Постепенно ординаторская заполнялась людьми из операционной.
Вернулся и Олег Миронович, подошел к чайному столику, повертел с гримасой подозрения банку для заварки и прервал молчание ординаторской:
— Вот и чайник вскипел. Может, сначала перекусим?
Он вытащил из сумки, лежащей на стуле, пакет с бутербродами и положил их на тарелку. Кто-то выставил на стол пачку сахара. Макарыч подошел к шкафу и извлек из него пачку индийского чая со слоном.
Коллеги приветствовали этого «слона» сдержанными, но удовлетворенными возгласами.

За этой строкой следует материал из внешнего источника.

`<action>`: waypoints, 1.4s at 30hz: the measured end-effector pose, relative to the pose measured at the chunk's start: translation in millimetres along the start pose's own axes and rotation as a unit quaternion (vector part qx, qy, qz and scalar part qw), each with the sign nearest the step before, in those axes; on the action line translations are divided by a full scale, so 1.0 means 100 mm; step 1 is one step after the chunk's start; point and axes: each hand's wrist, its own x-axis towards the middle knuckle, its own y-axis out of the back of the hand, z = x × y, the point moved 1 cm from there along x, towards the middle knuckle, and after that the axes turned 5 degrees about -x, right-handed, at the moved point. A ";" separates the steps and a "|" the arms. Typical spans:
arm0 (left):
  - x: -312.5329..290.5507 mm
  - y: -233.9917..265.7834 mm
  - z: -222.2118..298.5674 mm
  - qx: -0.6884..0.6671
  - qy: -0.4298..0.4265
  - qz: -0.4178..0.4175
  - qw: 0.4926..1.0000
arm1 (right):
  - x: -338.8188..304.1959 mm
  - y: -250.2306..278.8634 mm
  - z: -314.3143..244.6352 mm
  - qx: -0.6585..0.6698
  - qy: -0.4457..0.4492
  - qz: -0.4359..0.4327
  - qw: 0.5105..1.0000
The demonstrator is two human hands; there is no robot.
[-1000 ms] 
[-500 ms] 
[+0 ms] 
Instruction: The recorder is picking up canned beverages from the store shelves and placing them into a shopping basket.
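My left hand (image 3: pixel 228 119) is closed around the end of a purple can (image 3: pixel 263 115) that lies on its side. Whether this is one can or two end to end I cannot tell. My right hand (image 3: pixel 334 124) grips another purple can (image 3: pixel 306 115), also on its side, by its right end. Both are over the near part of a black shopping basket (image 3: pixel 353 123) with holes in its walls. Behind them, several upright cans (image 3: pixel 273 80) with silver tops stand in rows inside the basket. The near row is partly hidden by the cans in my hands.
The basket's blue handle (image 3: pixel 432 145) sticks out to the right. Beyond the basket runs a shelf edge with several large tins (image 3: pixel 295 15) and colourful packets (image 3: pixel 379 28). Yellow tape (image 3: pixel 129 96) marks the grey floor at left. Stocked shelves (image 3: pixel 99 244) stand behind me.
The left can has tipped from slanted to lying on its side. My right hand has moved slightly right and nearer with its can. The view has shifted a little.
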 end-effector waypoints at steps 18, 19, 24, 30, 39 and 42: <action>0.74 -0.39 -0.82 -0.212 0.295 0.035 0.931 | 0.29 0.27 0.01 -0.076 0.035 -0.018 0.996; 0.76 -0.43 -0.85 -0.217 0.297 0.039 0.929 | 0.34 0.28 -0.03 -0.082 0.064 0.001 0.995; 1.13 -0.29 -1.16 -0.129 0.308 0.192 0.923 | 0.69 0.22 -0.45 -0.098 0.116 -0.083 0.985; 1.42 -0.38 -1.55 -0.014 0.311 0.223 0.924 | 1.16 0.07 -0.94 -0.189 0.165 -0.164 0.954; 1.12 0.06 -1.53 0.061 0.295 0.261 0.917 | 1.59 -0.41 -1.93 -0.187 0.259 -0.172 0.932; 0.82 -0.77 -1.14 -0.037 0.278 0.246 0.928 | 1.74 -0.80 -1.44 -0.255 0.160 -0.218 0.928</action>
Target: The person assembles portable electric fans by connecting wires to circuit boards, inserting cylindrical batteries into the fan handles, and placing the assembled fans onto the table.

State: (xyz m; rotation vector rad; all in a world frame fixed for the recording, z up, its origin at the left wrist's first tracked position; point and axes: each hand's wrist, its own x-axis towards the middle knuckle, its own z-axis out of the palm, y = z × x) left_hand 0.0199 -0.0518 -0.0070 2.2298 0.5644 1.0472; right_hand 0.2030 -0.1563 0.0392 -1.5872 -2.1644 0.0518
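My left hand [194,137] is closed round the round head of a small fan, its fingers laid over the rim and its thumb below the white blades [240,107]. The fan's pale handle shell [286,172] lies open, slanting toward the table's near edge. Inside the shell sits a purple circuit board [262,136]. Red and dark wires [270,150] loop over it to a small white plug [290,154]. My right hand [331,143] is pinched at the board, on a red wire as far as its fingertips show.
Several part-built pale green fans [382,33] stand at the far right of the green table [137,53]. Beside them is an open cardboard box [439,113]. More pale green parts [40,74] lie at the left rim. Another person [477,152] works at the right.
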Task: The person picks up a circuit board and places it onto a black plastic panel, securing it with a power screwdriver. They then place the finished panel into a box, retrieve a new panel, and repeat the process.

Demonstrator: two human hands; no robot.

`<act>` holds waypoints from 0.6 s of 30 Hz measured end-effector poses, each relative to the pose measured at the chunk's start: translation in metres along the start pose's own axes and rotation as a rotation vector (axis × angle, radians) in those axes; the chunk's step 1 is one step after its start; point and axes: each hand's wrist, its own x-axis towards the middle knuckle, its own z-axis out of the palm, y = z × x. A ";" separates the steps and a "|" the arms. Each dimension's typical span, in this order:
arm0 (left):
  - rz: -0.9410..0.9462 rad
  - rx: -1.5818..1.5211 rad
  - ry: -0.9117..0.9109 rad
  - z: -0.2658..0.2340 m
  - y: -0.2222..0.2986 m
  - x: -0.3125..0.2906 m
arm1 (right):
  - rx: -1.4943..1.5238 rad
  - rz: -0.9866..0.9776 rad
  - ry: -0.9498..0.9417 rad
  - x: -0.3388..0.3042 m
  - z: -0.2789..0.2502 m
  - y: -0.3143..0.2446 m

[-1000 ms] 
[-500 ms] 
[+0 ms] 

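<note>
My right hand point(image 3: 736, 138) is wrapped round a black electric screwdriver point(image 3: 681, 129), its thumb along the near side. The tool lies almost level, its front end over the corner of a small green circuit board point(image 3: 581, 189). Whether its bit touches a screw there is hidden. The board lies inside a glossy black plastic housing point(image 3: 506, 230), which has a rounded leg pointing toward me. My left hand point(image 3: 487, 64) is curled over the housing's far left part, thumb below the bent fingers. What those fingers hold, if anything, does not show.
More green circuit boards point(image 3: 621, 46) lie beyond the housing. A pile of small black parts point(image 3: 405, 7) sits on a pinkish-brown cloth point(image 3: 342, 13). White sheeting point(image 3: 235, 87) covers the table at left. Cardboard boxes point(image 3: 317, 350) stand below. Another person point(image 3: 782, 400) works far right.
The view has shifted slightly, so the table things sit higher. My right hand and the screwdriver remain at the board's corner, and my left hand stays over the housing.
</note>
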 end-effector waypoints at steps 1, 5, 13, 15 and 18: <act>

Молодые стажеры-интерны задерживались, выполняя самую рутинную, почти денщиковую работу: запись, которую начальство считает главной; перекладывание больных на каталку, которую сестры считают тяжелой; сопровождение больного в реанимацию, которую анестезиологи законно считают ответственной. Кто закончил сегодня оперировать, сразу переодевался. А тот, кто ожидал следующую операцию, сразу начинал существование в ординаторской с осмотра чайного стола, добавлял что-нибудь из своего портфеля или залезал в холодильник. Затем всякий наливал себе чай и либо наскоро, стоя выпивал свою чашку, либо садился, используя свободное место и время для питья и записи в истории болезней.
Мироныч:
— Слыхали? Прораб наш подал в товарищеский суд на начальника.
Маркович:
— И правильно. Бить нельзя.
Мироныч:
— А работать так можно?
Макарыч:
— Да их всех перебить надо.
Маркович:
— За плохую работу? Кого же оперировать будем? Самих себя? — И одиноко засмеялся.